EXERCISE INSTRUCTIONS
If a line in the listing below holds the word "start", it counts toward the total; report that total alone.

PROVIDED MATERIAL
####################

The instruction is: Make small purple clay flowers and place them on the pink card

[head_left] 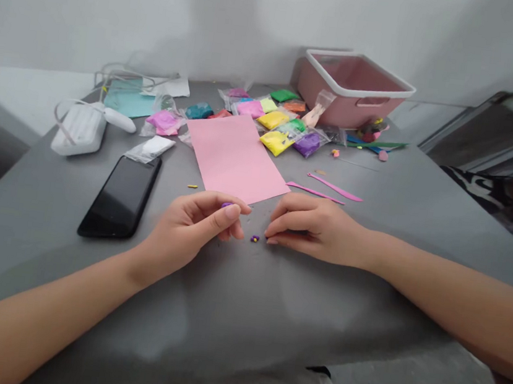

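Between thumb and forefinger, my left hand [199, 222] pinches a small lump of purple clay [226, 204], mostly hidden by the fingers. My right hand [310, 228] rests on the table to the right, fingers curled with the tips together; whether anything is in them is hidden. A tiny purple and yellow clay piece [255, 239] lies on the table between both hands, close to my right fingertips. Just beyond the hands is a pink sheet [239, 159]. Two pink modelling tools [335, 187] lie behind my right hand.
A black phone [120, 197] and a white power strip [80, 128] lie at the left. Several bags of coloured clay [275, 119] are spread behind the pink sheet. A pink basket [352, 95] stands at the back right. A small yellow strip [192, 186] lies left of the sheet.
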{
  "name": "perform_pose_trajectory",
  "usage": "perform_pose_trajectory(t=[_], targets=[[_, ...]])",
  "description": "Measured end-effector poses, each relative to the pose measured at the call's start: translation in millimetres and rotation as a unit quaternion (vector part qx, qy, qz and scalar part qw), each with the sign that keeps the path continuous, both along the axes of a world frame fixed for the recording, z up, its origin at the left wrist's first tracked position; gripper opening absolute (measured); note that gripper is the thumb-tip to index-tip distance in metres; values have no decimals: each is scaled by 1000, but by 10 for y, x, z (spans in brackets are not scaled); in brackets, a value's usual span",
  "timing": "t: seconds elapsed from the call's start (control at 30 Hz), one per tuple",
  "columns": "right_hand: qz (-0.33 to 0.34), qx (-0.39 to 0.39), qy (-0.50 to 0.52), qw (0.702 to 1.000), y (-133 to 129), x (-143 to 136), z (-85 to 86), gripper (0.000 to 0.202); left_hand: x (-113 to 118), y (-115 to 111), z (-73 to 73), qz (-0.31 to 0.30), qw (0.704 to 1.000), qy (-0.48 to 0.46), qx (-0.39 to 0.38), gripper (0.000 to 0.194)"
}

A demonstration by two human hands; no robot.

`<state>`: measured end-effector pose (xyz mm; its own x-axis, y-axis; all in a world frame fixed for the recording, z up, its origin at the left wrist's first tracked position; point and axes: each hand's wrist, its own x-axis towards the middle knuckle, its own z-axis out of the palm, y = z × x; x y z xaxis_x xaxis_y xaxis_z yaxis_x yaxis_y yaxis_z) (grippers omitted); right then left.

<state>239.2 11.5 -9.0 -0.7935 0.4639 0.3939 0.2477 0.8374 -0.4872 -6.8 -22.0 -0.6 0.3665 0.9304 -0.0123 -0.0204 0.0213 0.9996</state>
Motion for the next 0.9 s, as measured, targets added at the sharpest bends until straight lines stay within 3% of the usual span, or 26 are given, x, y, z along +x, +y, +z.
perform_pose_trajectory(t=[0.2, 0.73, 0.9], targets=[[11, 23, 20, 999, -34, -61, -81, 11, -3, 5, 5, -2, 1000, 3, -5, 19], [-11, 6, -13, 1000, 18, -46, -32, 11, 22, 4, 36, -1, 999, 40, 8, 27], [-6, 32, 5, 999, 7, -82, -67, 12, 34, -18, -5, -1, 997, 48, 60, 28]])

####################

ANSWER
2